間宮先生のことを頭のてっぺんからつま先まで舐めるように見て、明らかに見下した発言をした。


さすがの間宮先生も悔しそうにして、口をつぐんだ。


「娘は、今まで通り教室で授業を受ける。話はこれでいいですね」


このままでは、せっかく間宮先生と佐倉くんが助けてくれたのに、また振り出しに戻ってしまう。


「お、お母さん……私っ」


教室に戻りたくなんてない。


そう言いたかったけれど、母を呼んだ瞬間にギロリと鋭い眼差しを向けられびくりと肩が跳ね上がった。

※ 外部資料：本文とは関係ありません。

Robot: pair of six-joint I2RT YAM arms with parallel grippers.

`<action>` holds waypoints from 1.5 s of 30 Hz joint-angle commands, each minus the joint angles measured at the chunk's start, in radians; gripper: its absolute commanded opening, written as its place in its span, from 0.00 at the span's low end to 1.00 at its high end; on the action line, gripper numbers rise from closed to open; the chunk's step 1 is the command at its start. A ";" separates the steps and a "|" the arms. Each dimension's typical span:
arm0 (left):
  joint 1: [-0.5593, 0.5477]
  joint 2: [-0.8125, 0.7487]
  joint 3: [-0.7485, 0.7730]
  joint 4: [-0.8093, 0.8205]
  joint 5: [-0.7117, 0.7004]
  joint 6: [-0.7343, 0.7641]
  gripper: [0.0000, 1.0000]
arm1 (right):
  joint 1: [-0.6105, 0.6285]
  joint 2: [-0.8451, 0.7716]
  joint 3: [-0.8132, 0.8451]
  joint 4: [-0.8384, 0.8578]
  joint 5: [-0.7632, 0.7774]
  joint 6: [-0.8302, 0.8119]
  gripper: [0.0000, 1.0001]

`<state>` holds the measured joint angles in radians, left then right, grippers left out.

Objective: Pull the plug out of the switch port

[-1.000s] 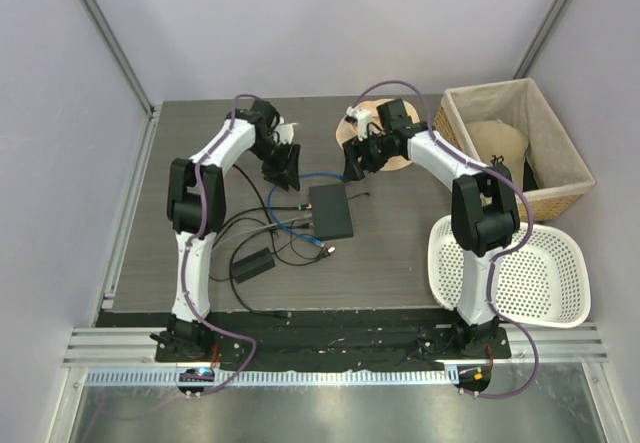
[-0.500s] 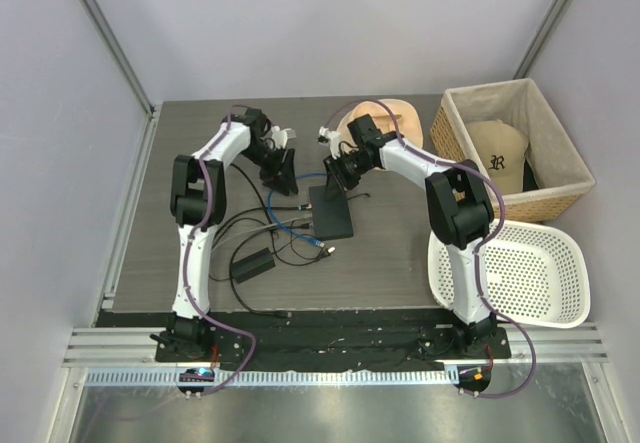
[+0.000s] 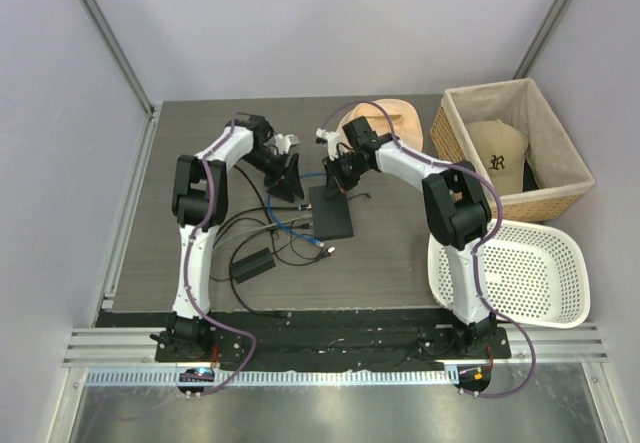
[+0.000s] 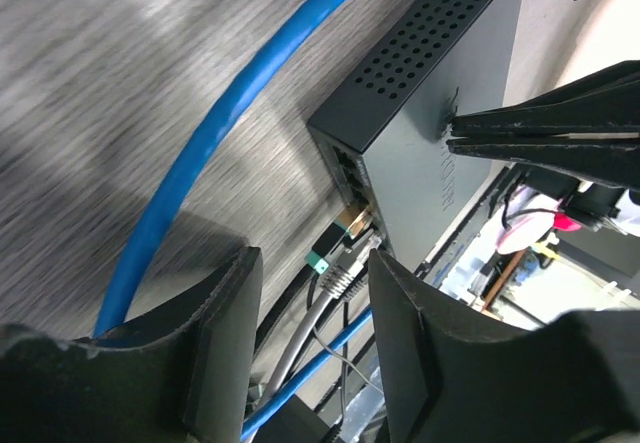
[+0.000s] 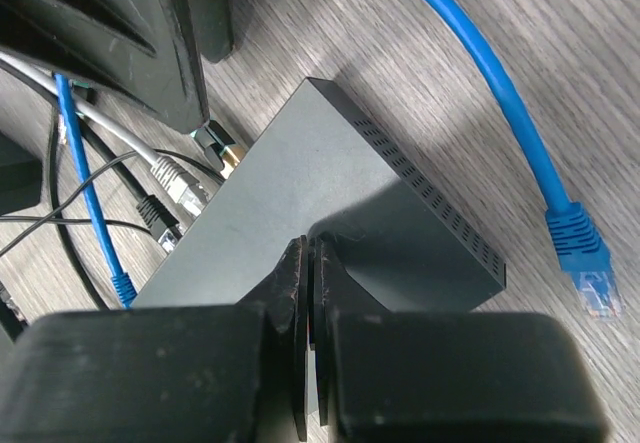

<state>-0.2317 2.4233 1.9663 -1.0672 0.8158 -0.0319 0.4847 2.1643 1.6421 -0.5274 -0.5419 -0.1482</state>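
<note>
Approach to plug (image 4: 350,221) seated in switch port (image 4: 345,168), left gripper (image 4: 312,263) half open and empty, right gripper (image 5: 310,253) shut, bracing box (image 5: 300,173); next, likely pinching plug, pulling left.

The flat black rectangular box (image 5: 330,203) looks matt and smooth with a perforated side, the bright-blue cable (image 5: 497,88) wears a slightly glossy plastic jacket, and the grey tabletop (image 5: 600,53) at upper right shows brushed wood grain.
</note>
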 commanded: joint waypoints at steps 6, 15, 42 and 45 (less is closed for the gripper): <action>-0.017 0.026 -0.052 0.010 0.032 -0.034 0.50 | 0.011 0.227 0.139 -0.436 0.211 -0.120 0.01; -0.069 -0.084 -0.174 0.027 -0.107 -0.024 0.49 | 0.000 0.253 0.216 -0.513 0.203 -0.175 0.01; -0.075 0.049 -0.024 -0.014 -0.066 -0.040 0.31 | 0.037 0.232 0.163 -0.462 0.188 -0.174 0.01; -0.080 0.057 -0.017 -0.016 -0.070 -0.043 0.31 | 0.038 0.227 0.159 -0.462 0.186 -0.172 0.01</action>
<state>-0.2916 2.4359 1.9224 -1.1294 0.8204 -0.0780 0.5076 2.2780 1.8709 -0.8314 -0.5213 -0.2760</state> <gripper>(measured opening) 0.321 0.028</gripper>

「もうすぐお兄ちゃんを塾へ送らないといけないの。どうしてお兄ちゃんの邪魔をするの? お兄ちゃんの将来が台無しになったら責任取れる?」


「っ……」


ここでも、兄、兄、兄。


兄のことばっかり。


私のことで学校に呼ばれたはずなのに、私のことは全く見てくれてない。


私って、そんなに邪魔?


それなら、どうして私なんてーー。


マイナスな考えで頭がいっぱいになった時。


ふと、顔を正面に向けると佐倉くんと目が合った。